6. The full-process dynamic control method for leafy vegetable plant protection based on fusion knowledge graph according to claim 5 is characterized in that: The leafy vegetable pest dynamic decision-making model and the leafy vegetable pest identification mathematical model are combined to provide a dynamic early warning of leafy vegetable pests in the leafy vegetable plant protection area, specifically: Introducing a buzzer alarm into the leafy vegetable protection area and modularly connecting the buzzer alarm to a leafy vegetable pest identification mathematical model; The leafy vegetable pest identification mathematical model is used to determine in real time whether leafy vegetables in the leafy vegetable protection area are affected by pests and diseases. In combination with the historical data network, the impact range of the pests and diseases can be determined based on the real-time pest and disease type. A standard pest and disease impact range is preset. If pests and diseases exist in leafy vegetables in the leafy vegetable protection area, and the pest and disease impact range of the real-time pest and disease type is greater than the standard pest and disease impact range, the buzzer alarm will be controlled to sound to ensure that the staff in the leafy vegetable protection area are aware of it. At the same time, the corresponding prevention and control decision will be determined through the dynamic decision-making model of leafy vegetable pests.
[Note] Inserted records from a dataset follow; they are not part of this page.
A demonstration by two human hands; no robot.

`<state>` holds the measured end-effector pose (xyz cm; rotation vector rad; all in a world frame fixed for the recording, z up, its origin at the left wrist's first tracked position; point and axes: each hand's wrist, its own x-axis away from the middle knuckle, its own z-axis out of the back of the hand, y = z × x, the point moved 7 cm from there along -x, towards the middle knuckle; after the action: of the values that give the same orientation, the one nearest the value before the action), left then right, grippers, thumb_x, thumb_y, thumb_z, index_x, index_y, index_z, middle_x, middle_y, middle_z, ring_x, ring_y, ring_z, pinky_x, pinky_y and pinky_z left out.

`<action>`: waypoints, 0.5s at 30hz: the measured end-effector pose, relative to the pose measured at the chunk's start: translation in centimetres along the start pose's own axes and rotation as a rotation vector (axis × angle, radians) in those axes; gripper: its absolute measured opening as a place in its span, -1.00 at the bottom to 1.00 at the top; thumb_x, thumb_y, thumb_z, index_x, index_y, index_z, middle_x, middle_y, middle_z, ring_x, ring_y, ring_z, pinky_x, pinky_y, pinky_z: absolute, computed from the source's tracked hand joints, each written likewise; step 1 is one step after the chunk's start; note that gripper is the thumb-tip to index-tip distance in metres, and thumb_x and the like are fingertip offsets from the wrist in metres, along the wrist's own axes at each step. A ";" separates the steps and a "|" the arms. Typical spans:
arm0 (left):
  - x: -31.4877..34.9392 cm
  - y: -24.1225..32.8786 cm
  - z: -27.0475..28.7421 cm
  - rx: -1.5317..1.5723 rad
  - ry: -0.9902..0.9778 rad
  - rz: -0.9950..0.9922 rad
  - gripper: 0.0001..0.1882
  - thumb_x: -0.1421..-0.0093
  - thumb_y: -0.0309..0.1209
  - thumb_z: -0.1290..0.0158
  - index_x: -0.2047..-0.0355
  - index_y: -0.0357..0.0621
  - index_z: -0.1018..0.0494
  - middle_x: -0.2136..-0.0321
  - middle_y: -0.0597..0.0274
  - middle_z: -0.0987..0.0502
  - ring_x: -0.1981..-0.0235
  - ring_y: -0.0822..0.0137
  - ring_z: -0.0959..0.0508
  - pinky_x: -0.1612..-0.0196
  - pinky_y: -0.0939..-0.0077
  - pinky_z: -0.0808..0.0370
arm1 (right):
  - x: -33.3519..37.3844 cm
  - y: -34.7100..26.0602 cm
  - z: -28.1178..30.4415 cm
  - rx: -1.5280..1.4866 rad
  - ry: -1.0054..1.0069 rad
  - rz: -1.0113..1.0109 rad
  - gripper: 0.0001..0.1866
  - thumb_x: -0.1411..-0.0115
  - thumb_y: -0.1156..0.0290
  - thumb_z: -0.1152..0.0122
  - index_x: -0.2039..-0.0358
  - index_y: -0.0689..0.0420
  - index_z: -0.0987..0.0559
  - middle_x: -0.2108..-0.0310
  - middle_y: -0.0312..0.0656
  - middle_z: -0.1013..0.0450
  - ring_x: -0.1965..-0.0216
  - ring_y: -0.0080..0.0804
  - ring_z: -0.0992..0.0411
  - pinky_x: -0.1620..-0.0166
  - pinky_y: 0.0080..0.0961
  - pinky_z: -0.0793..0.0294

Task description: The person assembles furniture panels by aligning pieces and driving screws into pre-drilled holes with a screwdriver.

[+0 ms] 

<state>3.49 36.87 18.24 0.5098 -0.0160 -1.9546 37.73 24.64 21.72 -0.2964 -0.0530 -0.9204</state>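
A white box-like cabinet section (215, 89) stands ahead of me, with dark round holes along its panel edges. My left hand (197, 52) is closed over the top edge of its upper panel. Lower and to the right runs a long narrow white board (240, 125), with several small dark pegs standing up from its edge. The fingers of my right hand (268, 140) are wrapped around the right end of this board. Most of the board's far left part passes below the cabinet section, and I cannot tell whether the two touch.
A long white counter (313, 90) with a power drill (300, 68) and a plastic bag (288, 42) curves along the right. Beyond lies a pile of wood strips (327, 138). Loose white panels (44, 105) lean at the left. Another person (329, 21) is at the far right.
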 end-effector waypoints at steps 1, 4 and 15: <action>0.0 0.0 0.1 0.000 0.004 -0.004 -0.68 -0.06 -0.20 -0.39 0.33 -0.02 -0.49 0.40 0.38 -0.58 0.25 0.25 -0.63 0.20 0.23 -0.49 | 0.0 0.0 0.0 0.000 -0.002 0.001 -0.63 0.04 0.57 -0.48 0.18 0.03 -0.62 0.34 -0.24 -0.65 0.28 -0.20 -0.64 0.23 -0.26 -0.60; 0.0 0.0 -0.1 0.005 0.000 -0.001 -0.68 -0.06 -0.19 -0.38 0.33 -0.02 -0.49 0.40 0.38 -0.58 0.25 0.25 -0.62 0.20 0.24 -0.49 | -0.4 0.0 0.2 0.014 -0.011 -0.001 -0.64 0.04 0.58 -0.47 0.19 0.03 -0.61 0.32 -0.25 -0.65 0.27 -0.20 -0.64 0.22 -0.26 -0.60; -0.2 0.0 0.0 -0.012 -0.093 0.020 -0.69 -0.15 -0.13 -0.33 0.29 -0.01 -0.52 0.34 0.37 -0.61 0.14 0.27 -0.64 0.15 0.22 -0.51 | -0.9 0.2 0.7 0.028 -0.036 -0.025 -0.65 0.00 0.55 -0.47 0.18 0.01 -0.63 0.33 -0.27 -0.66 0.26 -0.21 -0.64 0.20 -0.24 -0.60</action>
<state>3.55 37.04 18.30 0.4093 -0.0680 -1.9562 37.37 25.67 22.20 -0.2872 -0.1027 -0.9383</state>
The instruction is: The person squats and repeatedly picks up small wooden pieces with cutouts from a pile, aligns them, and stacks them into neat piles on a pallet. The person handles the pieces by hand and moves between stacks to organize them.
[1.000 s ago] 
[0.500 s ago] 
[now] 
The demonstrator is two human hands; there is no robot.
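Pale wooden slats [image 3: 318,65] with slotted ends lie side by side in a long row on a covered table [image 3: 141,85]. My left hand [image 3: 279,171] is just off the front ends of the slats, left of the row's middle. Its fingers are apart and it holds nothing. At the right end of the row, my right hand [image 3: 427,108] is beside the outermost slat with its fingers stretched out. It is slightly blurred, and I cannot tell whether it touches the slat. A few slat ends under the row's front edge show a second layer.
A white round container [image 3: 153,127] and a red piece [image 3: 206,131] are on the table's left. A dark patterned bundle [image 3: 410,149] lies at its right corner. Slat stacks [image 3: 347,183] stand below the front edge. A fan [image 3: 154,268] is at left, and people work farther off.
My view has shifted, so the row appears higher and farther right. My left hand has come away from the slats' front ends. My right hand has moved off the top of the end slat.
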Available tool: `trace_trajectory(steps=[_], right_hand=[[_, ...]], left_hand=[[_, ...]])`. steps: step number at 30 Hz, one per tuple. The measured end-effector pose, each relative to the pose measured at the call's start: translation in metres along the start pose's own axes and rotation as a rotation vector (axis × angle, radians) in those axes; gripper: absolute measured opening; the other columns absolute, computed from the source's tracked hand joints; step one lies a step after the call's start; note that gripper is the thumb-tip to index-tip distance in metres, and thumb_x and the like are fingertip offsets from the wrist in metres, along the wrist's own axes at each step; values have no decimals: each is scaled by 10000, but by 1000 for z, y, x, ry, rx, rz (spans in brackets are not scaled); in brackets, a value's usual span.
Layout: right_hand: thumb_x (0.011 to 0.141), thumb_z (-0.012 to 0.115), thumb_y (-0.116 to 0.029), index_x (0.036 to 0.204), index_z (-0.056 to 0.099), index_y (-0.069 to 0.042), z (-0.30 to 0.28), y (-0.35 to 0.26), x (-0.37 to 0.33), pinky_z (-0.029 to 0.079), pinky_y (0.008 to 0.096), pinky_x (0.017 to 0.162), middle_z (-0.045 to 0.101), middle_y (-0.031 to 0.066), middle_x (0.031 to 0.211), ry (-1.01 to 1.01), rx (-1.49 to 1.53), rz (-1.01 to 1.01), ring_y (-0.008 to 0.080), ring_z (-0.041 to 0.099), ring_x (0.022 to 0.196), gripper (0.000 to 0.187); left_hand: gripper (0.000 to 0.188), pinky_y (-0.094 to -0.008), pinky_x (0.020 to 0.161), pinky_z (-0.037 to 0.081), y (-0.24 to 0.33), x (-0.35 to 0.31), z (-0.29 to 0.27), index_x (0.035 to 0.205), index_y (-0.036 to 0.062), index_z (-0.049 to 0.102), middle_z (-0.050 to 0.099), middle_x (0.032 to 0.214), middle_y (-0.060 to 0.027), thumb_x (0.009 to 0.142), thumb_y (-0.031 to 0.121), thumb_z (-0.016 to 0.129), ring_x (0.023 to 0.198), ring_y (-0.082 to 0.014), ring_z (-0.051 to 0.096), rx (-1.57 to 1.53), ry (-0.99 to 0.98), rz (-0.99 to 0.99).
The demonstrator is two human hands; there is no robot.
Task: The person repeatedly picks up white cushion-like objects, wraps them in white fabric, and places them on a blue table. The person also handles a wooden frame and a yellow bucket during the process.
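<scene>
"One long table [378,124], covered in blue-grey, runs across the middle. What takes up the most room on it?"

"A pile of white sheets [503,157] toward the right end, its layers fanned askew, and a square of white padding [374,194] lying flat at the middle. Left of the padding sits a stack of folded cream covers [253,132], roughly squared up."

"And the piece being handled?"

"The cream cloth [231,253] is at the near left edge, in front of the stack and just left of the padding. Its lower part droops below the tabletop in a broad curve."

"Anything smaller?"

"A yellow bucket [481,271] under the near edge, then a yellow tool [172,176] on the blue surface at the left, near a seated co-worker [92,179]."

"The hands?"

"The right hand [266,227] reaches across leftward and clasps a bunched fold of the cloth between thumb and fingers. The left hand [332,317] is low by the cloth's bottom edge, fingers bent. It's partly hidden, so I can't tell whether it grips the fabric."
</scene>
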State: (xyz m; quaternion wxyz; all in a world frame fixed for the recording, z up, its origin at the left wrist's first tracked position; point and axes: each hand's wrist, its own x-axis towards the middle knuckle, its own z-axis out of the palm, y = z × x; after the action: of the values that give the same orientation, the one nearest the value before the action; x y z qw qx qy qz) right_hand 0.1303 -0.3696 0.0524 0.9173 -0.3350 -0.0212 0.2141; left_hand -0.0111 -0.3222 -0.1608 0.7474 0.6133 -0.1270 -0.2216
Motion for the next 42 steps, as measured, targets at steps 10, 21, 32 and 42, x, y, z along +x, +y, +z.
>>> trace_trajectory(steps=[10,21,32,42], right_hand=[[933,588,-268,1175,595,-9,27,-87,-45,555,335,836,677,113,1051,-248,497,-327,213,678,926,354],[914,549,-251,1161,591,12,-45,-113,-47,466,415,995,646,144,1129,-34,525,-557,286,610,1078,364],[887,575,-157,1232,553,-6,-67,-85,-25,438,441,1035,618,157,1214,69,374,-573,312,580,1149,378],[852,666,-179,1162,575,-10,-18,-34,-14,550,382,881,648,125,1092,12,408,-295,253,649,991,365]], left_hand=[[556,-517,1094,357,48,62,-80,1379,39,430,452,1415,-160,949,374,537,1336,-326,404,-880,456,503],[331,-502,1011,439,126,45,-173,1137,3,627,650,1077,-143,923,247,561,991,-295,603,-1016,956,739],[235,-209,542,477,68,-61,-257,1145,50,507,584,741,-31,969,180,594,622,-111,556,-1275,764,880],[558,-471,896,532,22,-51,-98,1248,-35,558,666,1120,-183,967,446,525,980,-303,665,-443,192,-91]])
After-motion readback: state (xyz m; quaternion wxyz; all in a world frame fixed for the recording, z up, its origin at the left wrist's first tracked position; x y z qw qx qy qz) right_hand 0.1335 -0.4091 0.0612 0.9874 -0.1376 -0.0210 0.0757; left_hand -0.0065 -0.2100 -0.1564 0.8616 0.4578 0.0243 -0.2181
7. A dynamic prevention and control system for leafy vegetable plant protection based on the fusion knowledge graph, characterized by: The full-process dynamic prevention and control system for leafy vegetable plant protection includes a memory and a processor. The memory stores a full-process dynamic prevention and control method program for leafy vegetable plant protection. When the full-process dynamic prevention and control method program for leafy vegetable plant protection is executed by the processor, the full-process dynamic prevention and control method steps for leafy vegetable plant protection as described in any one of claims 1-6 are implemented.